FOR a number of years now, we have been hearing a story from the government about how it has turned the country around from the position it was in back in 2013. The economy has started to grow, we are told, and foreign investors around the world are taking note. The stock market has climbed to record highs, as have foreign exchange reserves. The currency is stable, shopping malls are full, auto sales are soaring, the import of consumer items is rising, a house-building boom is sweeping the country and the return of prosperity is visible to the naked eye. Besides the larger economy, another turnaround story has been circulating regarding the power sector. Compared to the situation in 2013, the naked eye can see that load-shedding is down and follows a schedule. Bills are not spiralling out of control, even if the consumers have yet to witness the benefits of the rapid fall in oil prices in the power bills.

But the naked eye is often deceived. Evidence is mounting that the stories of a turnaround being told in both areas — the economy and the power sector — may not be built on durable foundations. For the power sector, the latest report by a German bank, KfW, points out that the increase in the supply of electricity since 2013 owes itself more to additional capacity than generation efficiency. In fact, some evidence suggests a decline in generation efficiency of the major public-sector power plants. The circular debt is back in the news, with the independent power producers once again taking out advertisements threatening to invoke their sovereign guarantees if the accumulated amount of Rs414bn in payments due to them is not released soon.

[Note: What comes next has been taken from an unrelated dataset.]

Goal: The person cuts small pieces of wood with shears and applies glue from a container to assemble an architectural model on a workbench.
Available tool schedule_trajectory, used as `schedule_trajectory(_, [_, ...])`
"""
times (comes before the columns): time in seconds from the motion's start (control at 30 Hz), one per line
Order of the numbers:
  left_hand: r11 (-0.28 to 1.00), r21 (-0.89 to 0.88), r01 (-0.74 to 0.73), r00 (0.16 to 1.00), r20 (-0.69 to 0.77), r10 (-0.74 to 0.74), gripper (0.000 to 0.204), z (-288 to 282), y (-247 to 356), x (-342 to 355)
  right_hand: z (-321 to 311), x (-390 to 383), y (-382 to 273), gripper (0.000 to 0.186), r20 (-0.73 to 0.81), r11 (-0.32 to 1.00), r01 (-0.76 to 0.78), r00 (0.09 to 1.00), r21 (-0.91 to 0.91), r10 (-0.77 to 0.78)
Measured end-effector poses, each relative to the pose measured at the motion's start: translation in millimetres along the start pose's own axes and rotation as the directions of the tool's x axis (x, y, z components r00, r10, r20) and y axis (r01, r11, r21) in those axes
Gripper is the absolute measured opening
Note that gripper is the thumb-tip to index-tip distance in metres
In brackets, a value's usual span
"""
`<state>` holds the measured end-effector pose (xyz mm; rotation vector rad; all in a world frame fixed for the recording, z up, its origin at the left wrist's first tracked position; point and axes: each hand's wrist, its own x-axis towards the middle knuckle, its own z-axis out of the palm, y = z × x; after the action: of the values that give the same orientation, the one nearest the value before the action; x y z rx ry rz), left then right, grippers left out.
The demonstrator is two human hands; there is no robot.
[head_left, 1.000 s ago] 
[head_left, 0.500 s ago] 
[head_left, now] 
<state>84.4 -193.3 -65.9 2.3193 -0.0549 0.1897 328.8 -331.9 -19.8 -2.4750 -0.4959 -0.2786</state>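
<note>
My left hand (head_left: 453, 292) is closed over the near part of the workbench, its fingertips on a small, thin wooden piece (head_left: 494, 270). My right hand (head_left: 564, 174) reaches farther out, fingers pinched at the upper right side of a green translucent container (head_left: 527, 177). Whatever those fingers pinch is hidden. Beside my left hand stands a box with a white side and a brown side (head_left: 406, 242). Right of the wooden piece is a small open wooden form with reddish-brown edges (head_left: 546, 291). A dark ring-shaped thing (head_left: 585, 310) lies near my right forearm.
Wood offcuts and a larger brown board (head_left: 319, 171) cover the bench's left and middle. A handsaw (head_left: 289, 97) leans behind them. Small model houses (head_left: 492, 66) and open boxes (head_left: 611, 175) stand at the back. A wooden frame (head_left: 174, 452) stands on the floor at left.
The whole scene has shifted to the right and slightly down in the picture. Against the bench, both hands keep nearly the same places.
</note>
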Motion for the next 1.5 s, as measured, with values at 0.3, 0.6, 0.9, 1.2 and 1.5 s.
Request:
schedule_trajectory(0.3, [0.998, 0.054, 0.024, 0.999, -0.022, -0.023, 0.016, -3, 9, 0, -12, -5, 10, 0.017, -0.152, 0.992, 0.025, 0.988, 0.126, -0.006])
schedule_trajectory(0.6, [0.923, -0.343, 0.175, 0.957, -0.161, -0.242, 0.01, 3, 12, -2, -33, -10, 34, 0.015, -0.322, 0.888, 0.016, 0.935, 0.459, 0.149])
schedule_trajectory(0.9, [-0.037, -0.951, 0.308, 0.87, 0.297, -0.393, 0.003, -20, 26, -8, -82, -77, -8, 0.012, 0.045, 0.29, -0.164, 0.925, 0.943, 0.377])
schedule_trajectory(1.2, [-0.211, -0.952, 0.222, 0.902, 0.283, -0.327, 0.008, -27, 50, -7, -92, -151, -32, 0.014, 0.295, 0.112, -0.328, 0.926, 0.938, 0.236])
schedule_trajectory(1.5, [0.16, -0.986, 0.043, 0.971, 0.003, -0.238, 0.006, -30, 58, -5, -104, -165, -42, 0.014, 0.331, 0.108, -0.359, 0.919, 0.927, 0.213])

The visible improvement in the power sector may well owe itself to contingent factors. The price of oil has plummeted since this government assumed office, which has helped the liquidity position of the power sector. Recoveries, too, have improved. But how much of this is due to the highly controversial loss-based recovery plan implemented across the country since late 2013? New capacity is being added in large quantity and the power sector is probably seeing one of its largest spurts of investment ever, but will the power produced by the new investments be affordable, or will it lock us into a high-cost growth path once again like the IPPs of the late 1990s did? The findings of the report by KfW perhaps scratch the surface of what all needs to be known before we can buy into the claims of a turnaround in the power sector. It would, indeed, help if the government brought greater transparency to the sector’s governance by regularly releasing operational and financial data so that an informed decision on the future prospects of the sector can be made.